Jon Snow: Bran agora sabe que Jon é filho de Lyanna Stark, e não de Ned. Não fica 100% claro porque Lyanna sussurra em cena ao falar do bebê para o irmão, mas o mais provável é que seu pai seja Rhaegar Targaryen (e ele seja sobrinho de Daenerys). Quando descobrirem sua verdadeira origem ele deve ter menos direitos a Winterfell, mas ganhar força para disputar o trono dos Sete Reinos com a tia. Por enquanto ele tem que se preparar para lutar contra os Caminhantes Brancos (o inverno chegou), manter o Norte unido e dormir de olho aberto enquanto Baelish estiver por perto.

Cersei: Depois de causar o suicídio do filho, Tommen, e matar quase todos seus inimigos numa tacada só, assumiu o trono dos Sete Reinos (quem diria que seria ela, e não Daenerys, a primeira rainha?). Mas depois de ter instaurado o caos em Porto Real, matado boa parte das pessoas que poderiam lhe dar conselhos e ter criado mais inimigos, está numa situação precária.
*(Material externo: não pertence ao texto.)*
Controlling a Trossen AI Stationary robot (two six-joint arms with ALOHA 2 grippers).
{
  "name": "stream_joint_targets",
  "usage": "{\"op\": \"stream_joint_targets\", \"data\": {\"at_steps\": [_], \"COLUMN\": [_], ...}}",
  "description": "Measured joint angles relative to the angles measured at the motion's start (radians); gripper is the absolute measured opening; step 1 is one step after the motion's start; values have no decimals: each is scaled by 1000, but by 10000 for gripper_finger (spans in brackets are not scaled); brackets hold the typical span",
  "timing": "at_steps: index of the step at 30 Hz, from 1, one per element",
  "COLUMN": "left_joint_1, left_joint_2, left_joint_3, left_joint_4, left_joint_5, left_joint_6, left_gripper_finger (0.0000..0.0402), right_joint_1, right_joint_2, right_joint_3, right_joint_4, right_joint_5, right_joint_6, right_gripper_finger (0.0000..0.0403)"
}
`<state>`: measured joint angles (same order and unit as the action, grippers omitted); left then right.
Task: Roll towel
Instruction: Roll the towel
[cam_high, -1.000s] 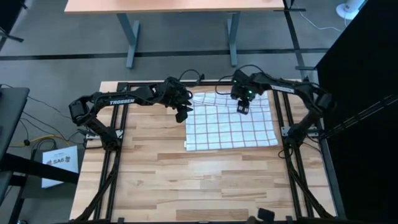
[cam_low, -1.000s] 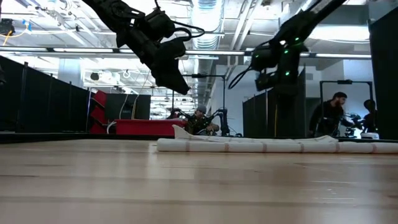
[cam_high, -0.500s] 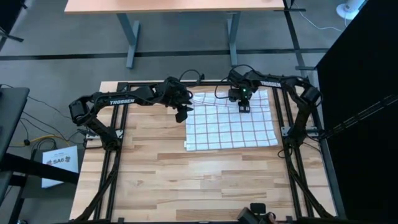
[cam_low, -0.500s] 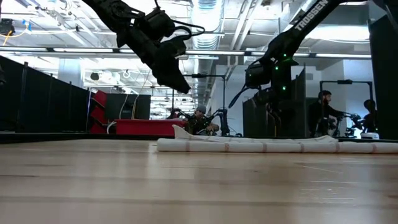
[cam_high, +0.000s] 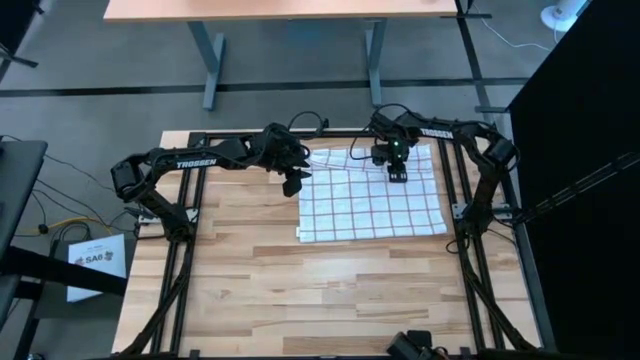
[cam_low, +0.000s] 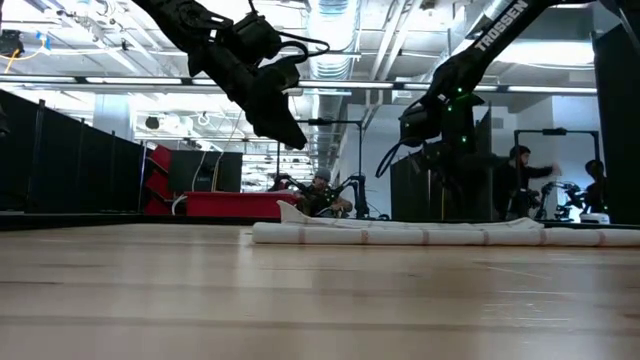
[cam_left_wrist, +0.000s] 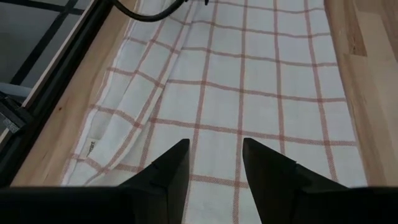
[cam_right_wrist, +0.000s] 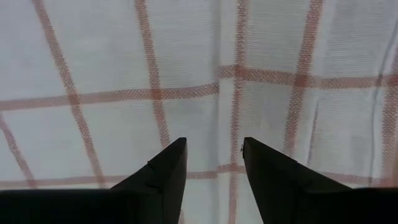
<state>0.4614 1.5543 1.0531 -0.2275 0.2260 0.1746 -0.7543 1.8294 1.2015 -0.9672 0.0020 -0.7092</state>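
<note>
The towel (cam_high: 372, 195), white with a grid of reddish-brown lines, lies spread flat on the far right part of the wooden table. It has a wrinkle along its far-left edge (cam_left_wrist: 140, 93), and shows as a low band in the low view (cam_low: 400, 233). My left gripper (cam_high: 292, 184) is open, raised well above the table at the towel's left edge (cam_low: 285, 135), with the cloth below its fingers (cam_left_wrist: 214, 165). My right gripper (cam_high: 397, 172) is open, pointing down, low over the towel's far part (cam_right_wrist: 213, 165).
Black frame rails run along the table's left (cam_high: 185, 250) and right (cam_high: 470, 260) sides. Bare wood (cam_high: 300, 290) fills the near half of the table. A desk (cam_high: 290, 10) stands beyond the far edge. People (cam_low: 520, 185) show in the room behind.
My right gripper has gone down toward the far part of the towel and a little toward the table's right edge, its arm folding closer in. The towel has stayed flat.
</note>
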Motion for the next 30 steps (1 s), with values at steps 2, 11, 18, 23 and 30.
{"op": "stream_joint_targets", "data": {"at_steps": [2, 11, 18, 23, 30], "left_joint_1": [0, 0, 0, 0, 0], "left_joint_2": [0, 0, 0, 0, 0], "left_joint_3": [0, 0, 0, 0, 0], "left_joint_4": [2, 1, 1, 1, 1], "left_joint_5": [0, 6, 7, 7, 8], "left_joint_6": [1, 0, 4, 4, 4], "left_gripper_finger": [134, 134, 134, 134, 134], "right_joint_1": [-6, -17, -45, -55, -52], "right_joint_2": [0, 42, 42, 42, 41], "right_joint_3": [0, -1, -1, -1, -38], "right_joint_4": [3, -21, -11, -11, -6], "right_joint_5": [-1, 1, 32, 50, 50], "right_joint_6": [0, 25, 24, 19, -4], "right_gripper_finger": [138, 130, 130, 130, 130]}}
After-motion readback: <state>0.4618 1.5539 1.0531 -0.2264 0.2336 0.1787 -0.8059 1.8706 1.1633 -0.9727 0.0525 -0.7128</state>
Jaime, seu maior (único?) aliado, pareceu não ter aprovado sua estratégia de colocar fogo na cidade — ele matou um rei e arruinou sua reputação para impedir que isso acontecesse antes. Uma profecia dos livros diz que ela seria morta pelo irmão mais novo. Tanto Jaime quanto Tyrion são candidatos.

Jaime: Fez uma viagem rapidíssima das Gêmeas (onde escapou de encontrar com Arya) para Porto Real e chegou a tempo de ver a irmã ser coroada, fato que pareceu não aprovar muito. Nos livros, Jaime se afasta de Cersei e parece encontrar o caminho da redenção, o que pode acontecer a partir de agora na televisão. É um dos candidatos a matar Cersei em algum ponto da história.

Tyrion: Sua temporada em Meereen felizmente chegou ao fim e ele faz parte da comitiva de Daenerys rumo a Westeros como seu principal conselheiro. Como os trajetos e o tempo não fazem muito sentido em “Game of Thrones” ele pode chegar já no próximo episódio e finalmente se vingar de Cersei e conquistar o respeito e a posição que merece.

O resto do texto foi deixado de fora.